◆ What the task requires:
Begin with the first line of the entries below and reproduce each line exactly, ending with the line that holds "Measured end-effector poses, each".

(Stored data entries)
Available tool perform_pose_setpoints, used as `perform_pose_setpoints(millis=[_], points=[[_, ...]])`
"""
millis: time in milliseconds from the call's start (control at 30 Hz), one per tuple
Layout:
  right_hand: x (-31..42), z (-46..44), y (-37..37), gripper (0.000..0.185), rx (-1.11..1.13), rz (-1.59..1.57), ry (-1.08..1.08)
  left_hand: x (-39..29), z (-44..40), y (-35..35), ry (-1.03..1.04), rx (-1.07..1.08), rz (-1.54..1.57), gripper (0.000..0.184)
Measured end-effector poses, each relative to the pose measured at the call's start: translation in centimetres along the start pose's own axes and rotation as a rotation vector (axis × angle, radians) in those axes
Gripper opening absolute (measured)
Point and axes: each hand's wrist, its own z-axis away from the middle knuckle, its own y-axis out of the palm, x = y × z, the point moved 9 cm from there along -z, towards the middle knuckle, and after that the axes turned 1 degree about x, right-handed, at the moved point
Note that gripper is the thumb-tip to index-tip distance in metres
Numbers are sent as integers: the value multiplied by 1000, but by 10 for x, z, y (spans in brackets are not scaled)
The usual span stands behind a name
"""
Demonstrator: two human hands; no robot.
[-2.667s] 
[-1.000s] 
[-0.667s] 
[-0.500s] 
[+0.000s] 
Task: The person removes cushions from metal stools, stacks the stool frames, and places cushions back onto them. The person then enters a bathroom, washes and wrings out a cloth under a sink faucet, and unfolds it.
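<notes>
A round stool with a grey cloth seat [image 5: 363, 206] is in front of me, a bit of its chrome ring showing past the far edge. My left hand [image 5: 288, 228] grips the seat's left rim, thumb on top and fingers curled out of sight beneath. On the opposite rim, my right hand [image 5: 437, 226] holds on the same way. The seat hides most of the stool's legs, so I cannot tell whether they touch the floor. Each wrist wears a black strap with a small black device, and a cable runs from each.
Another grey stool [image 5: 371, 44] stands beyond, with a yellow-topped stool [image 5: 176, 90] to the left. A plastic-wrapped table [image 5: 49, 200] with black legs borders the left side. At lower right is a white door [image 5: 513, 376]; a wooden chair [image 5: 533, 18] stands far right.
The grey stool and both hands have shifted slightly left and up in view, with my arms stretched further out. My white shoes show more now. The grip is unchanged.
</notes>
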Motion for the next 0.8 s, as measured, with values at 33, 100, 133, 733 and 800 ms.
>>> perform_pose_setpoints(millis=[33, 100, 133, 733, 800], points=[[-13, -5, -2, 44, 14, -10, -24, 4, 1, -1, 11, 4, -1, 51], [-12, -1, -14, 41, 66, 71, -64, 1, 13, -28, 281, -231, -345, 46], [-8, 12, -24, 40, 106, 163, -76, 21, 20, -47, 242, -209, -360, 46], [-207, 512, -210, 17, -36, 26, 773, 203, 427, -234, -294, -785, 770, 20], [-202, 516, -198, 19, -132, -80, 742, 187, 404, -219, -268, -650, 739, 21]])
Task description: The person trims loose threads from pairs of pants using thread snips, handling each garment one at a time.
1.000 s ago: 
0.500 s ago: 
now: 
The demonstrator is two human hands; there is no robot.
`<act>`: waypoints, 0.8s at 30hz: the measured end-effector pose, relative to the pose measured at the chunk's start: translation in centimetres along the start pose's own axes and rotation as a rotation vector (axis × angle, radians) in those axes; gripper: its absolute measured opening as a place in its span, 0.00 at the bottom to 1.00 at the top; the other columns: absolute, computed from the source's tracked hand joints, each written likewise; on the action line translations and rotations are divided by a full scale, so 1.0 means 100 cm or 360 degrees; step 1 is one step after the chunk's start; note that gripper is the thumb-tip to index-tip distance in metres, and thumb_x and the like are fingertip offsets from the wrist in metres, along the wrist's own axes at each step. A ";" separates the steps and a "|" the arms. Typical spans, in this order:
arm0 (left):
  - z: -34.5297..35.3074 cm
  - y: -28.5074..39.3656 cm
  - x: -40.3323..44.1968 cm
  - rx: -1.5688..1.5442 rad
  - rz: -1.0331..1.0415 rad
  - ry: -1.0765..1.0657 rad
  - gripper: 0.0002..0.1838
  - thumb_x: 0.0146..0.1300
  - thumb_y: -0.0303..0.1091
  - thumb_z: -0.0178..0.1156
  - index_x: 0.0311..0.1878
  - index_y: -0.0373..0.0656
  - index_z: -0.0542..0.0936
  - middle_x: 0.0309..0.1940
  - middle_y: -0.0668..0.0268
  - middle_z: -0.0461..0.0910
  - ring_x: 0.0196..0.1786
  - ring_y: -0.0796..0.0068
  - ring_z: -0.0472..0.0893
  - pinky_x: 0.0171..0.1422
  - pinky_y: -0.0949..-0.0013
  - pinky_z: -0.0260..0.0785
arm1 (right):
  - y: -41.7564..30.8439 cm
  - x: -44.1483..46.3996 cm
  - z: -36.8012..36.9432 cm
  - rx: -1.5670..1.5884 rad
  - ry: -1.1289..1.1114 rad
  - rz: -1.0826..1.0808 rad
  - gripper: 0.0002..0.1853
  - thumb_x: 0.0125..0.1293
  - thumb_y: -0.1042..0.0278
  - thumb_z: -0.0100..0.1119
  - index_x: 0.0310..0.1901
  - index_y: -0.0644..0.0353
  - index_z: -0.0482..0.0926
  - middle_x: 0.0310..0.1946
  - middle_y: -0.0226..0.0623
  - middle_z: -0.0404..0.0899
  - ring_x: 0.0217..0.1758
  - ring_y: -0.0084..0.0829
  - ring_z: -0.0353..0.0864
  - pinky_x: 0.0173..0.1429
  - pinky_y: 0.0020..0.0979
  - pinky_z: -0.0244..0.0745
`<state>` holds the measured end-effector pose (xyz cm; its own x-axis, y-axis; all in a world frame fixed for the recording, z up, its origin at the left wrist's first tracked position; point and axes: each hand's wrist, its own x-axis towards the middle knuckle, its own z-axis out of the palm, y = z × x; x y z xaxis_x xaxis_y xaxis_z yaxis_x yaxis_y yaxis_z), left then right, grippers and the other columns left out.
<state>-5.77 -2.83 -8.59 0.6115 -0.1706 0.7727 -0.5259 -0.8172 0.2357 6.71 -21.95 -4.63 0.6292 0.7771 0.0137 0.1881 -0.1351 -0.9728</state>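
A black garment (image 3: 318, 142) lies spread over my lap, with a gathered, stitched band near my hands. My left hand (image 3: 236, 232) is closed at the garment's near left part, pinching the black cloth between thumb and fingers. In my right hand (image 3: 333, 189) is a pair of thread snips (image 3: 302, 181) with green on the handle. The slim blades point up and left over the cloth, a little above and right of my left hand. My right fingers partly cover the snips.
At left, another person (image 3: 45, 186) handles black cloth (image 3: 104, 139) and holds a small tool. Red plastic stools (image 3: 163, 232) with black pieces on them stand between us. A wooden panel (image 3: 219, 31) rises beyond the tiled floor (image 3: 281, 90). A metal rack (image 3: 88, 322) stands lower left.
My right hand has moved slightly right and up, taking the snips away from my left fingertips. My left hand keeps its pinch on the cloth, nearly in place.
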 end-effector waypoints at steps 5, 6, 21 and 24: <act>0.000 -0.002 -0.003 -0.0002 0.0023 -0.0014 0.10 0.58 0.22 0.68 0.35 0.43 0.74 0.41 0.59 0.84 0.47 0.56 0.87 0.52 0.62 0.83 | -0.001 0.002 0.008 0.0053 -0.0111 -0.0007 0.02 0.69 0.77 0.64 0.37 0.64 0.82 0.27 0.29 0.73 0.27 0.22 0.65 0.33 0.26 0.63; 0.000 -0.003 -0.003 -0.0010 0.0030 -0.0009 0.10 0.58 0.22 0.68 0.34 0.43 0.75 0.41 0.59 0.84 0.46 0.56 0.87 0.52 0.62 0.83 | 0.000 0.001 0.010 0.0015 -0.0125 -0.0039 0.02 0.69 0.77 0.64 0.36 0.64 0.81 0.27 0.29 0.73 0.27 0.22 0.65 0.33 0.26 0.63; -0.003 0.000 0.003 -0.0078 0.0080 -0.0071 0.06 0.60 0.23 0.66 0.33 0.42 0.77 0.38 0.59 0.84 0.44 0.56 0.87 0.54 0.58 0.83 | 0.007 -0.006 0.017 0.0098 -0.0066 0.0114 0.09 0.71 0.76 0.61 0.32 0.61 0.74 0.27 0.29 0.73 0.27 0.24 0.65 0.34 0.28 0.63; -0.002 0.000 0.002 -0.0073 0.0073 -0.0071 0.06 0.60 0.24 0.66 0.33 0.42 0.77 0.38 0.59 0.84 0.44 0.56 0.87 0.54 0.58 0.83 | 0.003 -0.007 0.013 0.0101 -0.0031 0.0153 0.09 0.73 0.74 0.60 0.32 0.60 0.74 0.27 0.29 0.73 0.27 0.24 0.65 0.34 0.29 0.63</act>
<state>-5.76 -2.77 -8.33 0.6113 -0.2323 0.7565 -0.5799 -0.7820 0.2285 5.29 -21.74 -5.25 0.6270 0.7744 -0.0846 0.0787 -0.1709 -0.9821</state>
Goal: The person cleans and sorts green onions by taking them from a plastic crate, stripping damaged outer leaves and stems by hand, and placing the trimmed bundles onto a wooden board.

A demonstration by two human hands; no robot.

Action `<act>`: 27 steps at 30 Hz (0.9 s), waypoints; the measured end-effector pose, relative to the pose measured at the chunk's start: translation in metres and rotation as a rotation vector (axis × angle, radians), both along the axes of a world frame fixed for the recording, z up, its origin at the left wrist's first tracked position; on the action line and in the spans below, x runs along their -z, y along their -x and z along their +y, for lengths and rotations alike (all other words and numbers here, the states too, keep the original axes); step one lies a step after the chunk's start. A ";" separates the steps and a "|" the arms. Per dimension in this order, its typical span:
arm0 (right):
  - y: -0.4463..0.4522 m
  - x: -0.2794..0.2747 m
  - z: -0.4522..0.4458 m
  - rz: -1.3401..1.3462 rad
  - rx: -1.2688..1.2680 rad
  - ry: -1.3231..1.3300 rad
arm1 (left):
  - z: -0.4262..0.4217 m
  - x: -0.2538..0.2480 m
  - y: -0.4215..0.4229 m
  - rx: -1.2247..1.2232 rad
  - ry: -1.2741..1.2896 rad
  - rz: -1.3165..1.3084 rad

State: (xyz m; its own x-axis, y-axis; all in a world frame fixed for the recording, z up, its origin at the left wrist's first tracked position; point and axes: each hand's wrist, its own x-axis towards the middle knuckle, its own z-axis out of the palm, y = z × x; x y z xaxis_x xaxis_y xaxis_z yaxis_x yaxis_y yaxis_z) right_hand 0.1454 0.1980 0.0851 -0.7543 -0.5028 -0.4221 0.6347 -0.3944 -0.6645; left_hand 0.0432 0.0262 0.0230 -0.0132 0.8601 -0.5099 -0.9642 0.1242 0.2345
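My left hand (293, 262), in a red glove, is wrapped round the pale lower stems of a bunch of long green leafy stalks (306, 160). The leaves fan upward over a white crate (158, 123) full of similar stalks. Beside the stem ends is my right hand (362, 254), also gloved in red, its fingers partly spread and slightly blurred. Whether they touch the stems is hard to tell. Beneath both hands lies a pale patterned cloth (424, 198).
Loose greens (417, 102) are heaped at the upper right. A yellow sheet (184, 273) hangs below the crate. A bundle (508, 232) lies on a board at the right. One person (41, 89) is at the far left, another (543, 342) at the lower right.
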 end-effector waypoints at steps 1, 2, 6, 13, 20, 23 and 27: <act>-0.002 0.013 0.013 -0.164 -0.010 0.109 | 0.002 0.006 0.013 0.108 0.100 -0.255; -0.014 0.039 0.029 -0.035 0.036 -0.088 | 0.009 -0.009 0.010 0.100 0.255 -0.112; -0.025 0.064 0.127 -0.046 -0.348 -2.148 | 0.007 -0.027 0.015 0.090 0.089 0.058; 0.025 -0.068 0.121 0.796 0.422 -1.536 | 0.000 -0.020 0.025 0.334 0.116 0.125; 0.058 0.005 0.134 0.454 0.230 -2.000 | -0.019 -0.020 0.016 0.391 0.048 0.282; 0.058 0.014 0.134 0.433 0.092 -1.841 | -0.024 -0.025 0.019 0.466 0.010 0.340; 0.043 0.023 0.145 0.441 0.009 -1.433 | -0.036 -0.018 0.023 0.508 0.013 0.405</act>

◆ Solution for this exercise:
Available tool perform_pose_setpoints, used as `perform_pose_setpoints(millis=[_], points=[[_, ...]])`
"""
millis: time in milliseconds from the call's start (control at 30 Hz), one per tuple
Layout:
  right_hand: x (-31..42), z (-46..44), y (-37..37), gripper (0.000..0.185), rx (-1.11..1.13), rz (-1.59..1.57), ry (-1.08..1.08)
  left_hand: x (-39..29), z (-44..40), y (-35..35), ry (-1.03..1.04), rx (-1.07..1.08), rz (-1.54..1.57), gripper (0.000..0.184)
Measured end-effector poses, each relative to the pose measured at the call's start: translation in centimetres along the start pose's own axes and rotation as a rotation vector (axis × angle, radians) in those axes

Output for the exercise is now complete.